Anyway, the timing of this sudden burst of opposition to section 219a seems surprising, particularly given that politicians have had a while to do something about the regulation of abortion. Section 219a was introduced in 1933 by – you might have guessed already – the Nazi party, as part of sweeping reforms to criminalize Jewish doctors, communists and homosexuals. Until last year, when the media started reporting on the Hänel case and a lot of people came to realize how restrictive Germany's abortion laws actually are, a liberalization seemed unlikely. If the vote goes ahead later this month and a small miracle sees a majority in favour of abolishing section 219a, I would pay good money to have a live camera on the floor of parliament filming Beatrix von Storch's face.
Unfortunately, it's looking like the Free Democrats (FDP) are getting ready to back down on their initial statements in support of scraping the law entirely and will instead propose a mere tweak of the wording, which would satisfy their demand for free information without giving women too much autonomy over their own bodies.

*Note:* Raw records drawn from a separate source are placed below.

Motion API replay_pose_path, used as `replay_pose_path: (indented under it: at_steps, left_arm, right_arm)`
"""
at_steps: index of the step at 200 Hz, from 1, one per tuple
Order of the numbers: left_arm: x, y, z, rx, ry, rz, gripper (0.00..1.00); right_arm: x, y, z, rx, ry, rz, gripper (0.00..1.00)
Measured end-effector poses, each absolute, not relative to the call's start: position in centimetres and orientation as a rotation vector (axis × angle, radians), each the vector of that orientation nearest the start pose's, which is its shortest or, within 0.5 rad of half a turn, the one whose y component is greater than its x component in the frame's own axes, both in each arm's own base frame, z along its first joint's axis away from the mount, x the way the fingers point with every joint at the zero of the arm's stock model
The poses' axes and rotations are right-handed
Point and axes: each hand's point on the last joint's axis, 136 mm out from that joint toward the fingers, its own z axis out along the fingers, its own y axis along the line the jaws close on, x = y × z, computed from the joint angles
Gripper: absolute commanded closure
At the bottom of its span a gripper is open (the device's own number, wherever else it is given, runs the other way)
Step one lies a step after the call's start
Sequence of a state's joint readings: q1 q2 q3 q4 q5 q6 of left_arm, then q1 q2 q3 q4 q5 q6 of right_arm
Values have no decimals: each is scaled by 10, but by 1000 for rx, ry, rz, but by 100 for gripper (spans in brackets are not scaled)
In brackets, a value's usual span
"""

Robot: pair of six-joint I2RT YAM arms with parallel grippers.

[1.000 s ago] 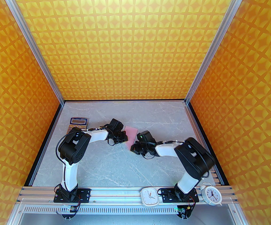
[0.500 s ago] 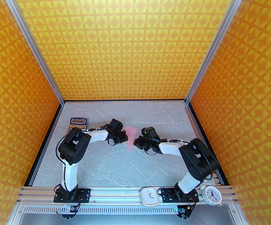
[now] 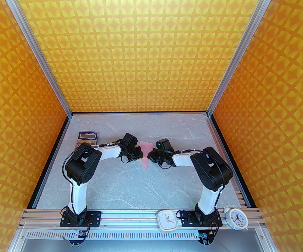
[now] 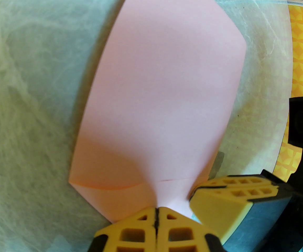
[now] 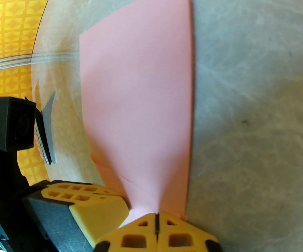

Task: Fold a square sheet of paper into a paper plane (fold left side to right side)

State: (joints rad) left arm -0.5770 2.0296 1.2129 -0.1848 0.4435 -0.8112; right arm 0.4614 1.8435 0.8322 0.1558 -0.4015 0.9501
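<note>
The square sheet of paper [image 3: 145, 151] is pale pink and lies folded on the grey marble table [image 3: 130, 182], narrowing to a point toward the near side. My left gripper [image 3: 140, 153] is at its left edge and my right gripper [image 3: 149, 156] at its right edge, nearly touching each other. In the left wrist view the paper [image 4: 162, 88] puckers into my shut left gripper [image 4: 156, 214], with the right one's yellow fingers [image 4: 219, 203] beside it. The right wrist view shows the paper [image 5: 141, 88] drawn into my shut right gripper [image 5: 156, 219]. A paper plane is out of view.
An orange-keyed calculator [image 3: 86, 139] lies at the back left, behind the left arm. A square white clock [image 3: 167, 220] and a round alarm clock [image 3: 236, 218] stand on the front rail. Orange patterned walls close in the sides and back.
The right arm swung out to the right, then back left, so its gripper now sits close against the left one. The visible paper went from a slanted strip to a narrow pointed shape.
</note>
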Motion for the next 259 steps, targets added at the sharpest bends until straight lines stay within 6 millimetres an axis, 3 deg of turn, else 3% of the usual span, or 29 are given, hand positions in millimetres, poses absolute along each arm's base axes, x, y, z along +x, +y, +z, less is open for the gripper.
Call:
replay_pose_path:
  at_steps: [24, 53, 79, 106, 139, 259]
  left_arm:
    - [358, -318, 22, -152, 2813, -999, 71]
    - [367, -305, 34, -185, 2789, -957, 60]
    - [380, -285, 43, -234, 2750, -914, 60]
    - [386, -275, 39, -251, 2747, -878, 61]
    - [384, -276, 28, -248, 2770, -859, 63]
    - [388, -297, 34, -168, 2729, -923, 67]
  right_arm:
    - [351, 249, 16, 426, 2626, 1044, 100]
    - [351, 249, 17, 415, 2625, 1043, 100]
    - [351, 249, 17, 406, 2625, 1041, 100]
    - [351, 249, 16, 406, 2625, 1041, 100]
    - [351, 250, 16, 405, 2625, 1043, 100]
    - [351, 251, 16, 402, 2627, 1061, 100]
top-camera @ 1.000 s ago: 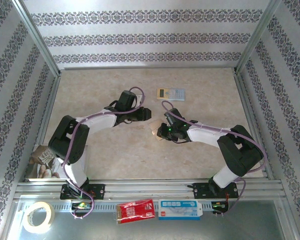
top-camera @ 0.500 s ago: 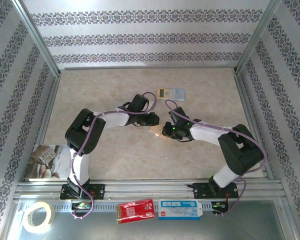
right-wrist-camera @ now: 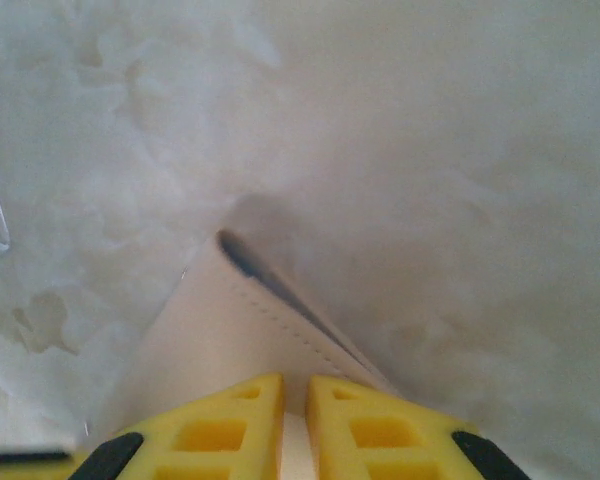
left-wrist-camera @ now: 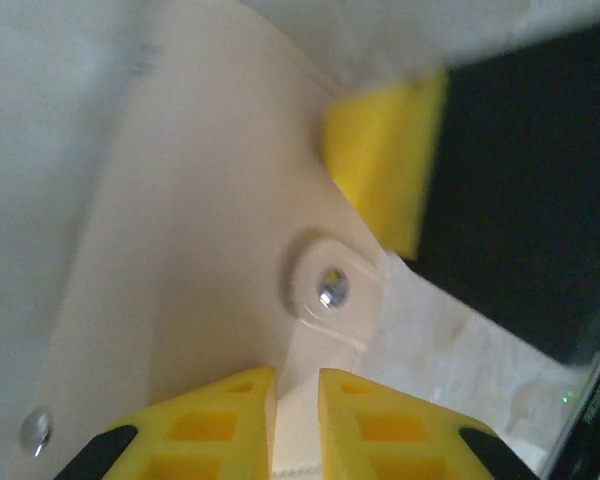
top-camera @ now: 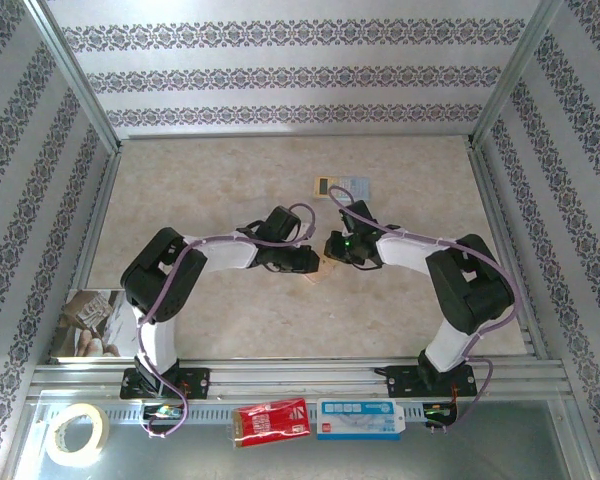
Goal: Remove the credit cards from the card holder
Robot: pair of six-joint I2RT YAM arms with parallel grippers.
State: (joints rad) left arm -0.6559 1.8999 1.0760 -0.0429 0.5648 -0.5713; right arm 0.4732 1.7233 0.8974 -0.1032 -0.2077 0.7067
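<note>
We see the left gripper (left-wrist-camera: 297,378) clenched on the holder (left-wrist-camera: 190,250) by its tab (left-wrist-camera: 330,288), the right gripper (right-wrist-camera: 295,385) pinching its edge; from above, arms (top-camera: 220,250) hide most of it.

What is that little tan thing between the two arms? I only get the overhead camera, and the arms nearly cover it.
Observer: That is the card holder. In the left wrist view, the left gripper is shut on its strap tab, which carries a metal snap.
Operator: And the other arm?
Observer: The right wrist view shows the right gripper pinching the holder's stitched edge.
Operator: Is anything sticking out of it?
Observer: A narrow dark slit gapes along that edge. I cannot tell what lies inside.
</note>
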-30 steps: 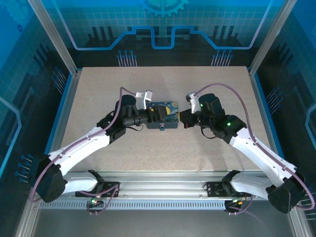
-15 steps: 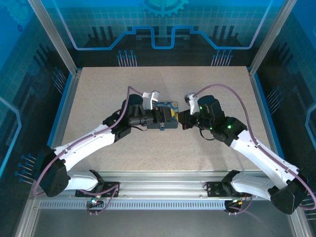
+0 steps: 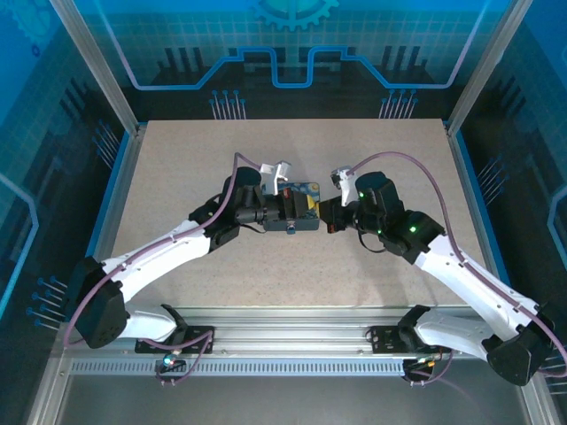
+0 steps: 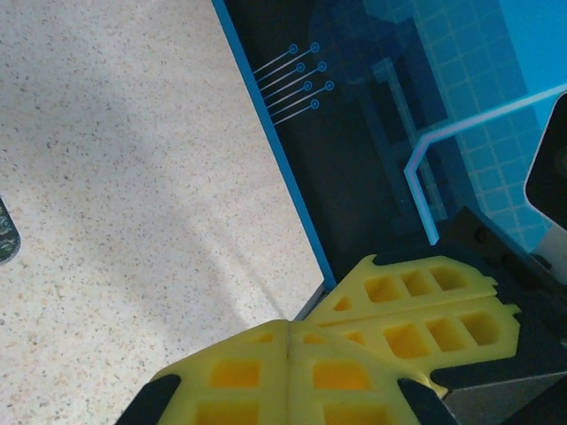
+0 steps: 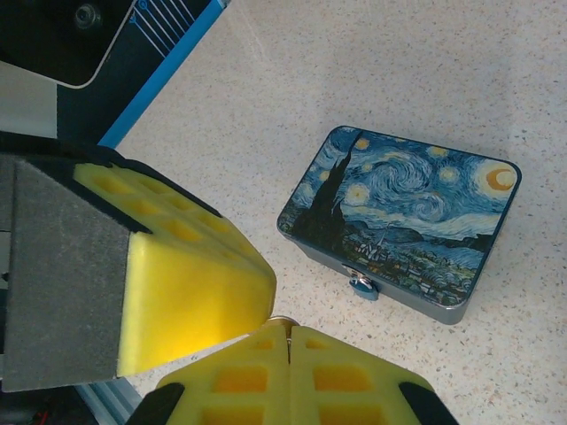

However, if the law doesn't get overturned this time around, it's safe to assume that it won't be easy to put a lid back on the debate around reproductive rights in Germany and in other European countries. With the upcoming referendum on repealing the 8th amendment in Ireland, and the worsening situation for women in neighbouring country Poland, there are plenty of reasons to join the pro-choice bloc at the Frauen*kampftag demonstration on International Women's Day (March 8, 2018) and the day of action organized by the Bündnis für sexuelle Selbstbestimmung in September in protest against the annual “March for Life” in Berlin.
By the way, if there are any lawyers reading this, I'd like to know if it's possible to press charges against Klaus Günter Annen for advertising abortion services. I expect you'll find my contact details on his website.
Kate Cahoon volunteers for the Bündnis für sexuelle Selbstbestimmung, a pro-choice advocacy group.